DIRECTIONS
I would like every line of the records below that contains the word "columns" copied.

SUPPLIED RECORDS
::::::::

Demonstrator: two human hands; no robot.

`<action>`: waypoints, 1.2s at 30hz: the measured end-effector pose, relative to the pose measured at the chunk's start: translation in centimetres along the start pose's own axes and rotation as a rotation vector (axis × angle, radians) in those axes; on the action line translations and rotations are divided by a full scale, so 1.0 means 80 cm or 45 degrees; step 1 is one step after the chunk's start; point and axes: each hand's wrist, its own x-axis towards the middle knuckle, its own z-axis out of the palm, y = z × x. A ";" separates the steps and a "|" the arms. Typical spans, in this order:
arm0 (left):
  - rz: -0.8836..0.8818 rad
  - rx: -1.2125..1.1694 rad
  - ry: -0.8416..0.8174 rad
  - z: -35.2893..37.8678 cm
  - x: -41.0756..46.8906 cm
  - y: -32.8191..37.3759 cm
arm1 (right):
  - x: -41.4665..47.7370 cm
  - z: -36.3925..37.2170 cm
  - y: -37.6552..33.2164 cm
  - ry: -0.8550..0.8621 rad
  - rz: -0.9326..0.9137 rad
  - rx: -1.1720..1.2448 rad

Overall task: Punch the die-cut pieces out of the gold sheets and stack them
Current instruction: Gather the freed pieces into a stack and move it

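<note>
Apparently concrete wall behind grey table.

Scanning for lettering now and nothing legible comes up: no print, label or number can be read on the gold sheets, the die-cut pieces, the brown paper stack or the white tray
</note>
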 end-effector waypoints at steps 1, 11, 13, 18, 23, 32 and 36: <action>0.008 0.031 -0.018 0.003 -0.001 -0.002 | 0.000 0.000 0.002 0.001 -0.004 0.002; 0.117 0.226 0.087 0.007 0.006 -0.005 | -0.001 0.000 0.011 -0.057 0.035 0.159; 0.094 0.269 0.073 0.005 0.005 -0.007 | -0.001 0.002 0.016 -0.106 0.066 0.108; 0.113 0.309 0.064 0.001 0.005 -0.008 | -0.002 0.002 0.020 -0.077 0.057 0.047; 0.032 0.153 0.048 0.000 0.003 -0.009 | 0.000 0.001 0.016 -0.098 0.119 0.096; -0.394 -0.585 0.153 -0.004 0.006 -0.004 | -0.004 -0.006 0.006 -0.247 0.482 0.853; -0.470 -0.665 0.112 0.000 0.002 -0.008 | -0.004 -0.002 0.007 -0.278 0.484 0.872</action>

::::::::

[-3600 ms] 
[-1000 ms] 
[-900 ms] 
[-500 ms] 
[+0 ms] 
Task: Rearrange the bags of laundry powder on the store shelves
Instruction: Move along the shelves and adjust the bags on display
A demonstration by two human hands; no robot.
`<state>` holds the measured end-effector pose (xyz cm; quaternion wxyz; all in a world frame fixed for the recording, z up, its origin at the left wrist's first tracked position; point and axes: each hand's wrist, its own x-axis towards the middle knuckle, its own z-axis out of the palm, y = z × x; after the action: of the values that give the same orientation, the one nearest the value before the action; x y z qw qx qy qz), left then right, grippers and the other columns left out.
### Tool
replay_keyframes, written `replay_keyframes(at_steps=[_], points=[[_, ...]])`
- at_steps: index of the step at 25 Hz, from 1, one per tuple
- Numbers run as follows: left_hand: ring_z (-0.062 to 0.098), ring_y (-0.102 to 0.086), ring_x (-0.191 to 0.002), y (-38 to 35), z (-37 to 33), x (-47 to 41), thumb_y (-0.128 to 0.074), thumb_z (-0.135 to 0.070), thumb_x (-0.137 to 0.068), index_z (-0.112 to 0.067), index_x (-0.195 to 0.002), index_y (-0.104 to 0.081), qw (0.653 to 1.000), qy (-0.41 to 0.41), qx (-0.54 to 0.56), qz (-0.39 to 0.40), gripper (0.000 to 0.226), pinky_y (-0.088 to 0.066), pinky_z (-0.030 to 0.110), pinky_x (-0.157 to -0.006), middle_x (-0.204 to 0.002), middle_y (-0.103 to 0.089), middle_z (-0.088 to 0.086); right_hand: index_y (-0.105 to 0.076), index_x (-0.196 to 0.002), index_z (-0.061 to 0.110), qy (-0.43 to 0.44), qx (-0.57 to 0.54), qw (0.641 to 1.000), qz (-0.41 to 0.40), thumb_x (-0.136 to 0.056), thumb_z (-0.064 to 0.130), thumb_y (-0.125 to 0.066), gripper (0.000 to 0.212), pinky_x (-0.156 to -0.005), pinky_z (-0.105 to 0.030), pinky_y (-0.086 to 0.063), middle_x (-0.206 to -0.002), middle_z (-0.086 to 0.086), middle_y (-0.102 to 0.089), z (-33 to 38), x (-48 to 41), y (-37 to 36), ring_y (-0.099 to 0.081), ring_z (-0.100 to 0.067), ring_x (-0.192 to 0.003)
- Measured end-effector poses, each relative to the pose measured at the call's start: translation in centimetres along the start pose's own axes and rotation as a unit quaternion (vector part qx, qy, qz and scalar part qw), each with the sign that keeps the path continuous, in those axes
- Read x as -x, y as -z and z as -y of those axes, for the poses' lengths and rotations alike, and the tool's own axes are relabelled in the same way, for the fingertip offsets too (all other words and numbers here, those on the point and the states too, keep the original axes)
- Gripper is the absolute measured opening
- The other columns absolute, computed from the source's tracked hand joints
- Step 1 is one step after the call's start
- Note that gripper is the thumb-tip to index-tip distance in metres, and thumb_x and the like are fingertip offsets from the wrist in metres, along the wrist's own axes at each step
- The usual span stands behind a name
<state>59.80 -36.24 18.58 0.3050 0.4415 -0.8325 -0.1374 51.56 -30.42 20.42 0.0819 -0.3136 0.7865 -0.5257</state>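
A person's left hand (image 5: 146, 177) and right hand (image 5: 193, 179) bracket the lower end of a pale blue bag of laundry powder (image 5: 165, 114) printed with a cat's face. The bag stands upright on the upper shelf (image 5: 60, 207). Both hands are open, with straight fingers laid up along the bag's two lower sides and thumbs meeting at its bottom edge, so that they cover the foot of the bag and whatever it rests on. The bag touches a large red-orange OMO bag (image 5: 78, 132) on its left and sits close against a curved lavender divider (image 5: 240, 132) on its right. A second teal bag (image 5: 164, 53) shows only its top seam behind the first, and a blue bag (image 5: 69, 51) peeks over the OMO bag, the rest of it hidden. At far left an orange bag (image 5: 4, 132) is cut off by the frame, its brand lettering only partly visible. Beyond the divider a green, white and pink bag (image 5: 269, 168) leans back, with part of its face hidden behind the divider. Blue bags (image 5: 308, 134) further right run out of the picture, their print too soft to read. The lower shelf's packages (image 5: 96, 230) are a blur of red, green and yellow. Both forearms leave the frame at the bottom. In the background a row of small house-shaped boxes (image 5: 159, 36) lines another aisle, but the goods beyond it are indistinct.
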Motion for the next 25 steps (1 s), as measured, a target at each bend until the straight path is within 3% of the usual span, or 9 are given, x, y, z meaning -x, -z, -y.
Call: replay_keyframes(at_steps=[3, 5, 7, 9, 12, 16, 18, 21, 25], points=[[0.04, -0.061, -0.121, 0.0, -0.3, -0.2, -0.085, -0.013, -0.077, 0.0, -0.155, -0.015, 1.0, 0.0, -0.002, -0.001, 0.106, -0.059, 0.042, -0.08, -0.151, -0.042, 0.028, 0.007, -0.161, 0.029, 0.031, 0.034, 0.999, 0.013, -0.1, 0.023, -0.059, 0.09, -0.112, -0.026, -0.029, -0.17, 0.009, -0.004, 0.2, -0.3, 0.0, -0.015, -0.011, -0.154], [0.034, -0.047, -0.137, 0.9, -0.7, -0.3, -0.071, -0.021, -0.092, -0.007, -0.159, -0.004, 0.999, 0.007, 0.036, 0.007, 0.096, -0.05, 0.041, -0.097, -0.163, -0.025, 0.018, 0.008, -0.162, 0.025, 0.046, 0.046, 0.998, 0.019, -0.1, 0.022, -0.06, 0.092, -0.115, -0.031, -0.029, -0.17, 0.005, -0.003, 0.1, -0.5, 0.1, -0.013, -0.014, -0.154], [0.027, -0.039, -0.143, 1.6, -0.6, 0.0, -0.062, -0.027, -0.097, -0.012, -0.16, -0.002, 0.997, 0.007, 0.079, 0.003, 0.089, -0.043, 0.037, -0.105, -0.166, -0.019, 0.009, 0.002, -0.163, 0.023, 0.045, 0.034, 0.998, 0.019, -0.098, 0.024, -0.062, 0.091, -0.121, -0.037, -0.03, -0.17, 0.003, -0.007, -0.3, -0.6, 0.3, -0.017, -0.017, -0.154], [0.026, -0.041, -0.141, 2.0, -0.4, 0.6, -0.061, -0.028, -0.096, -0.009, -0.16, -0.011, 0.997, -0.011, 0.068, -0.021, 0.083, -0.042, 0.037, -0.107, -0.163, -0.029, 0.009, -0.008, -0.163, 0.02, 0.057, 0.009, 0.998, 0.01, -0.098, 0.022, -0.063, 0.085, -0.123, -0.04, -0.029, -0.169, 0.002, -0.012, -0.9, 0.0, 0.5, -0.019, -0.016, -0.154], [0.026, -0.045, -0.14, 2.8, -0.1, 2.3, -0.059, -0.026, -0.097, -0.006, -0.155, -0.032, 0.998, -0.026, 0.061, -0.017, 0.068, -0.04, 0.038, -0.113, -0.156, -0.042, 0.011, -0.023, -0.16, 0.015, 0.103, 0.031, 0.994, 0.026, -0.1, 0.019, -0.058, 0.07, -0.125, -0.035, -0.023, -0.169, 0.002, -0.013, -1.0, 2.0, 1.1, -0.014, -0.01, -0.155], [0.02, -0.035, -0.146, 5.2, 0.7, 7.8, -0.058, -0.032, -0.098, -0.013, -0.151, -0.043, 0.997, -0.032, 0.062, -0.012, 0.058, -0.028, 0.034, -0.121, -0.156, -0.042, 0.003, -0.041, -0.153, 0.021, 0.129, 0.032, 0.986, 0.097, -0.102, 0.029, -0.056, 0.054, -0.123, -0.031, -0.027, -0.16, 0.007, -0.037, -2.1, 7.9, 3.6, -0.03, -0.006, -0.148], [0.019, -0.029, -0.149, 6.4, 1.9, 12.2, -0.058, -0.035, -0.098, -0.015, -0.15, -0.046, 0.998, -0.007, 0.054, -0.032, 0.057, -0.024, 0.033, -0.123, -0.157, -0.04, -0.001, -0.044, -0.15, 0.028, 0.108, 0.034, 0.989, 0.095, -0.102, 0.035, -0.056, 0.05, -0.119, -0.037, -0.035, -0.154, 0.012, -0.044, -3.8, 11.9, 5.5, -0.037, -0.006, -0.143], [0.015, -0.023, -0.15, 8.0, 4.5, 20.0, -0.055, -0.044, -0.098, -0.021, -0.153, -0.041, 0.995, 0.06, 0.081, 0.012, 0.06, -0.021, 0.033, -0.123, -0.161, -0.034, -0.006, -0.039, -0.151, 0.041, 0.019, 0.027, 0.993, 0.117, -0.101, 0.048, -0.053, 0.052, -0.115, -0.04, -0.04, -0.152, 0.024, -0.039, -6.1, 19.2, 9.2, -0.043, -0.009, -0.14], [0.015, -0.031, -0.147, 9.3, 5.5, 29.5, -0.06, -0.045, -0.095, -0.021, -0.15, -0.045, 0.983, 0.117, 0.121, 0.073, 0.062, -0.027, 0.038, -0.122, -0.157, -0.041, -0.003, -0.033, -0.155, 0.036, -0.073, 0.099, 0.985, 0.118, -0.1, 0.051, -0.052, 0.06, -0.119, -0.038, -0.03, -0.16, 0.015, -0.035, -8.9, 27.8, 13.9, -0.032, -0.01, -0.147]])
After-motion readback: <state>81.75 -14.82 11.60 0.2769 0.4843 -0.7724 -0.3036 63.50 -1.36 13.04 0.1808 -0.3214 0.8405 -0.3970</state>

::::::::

OUTPUT FOR THIS EXERCISE
`<state>` holds the measured end-effector pose (xyz cm; quaternion wxyz; all in a world frame fixed for the recording, z up, its origin at the left wrist's first tracked position; point and axes: each hand's wrist, its own x-axis towards the middle knuckle, its own z-axis out of the palm, y = z × x; after the action: of the values that give the same orientation, the one nearest the value before the action; x y z qw qx qy qz), left then right, grippers and the other columns left out.
- The other columns absolute, computed from the source's tracked hand joints

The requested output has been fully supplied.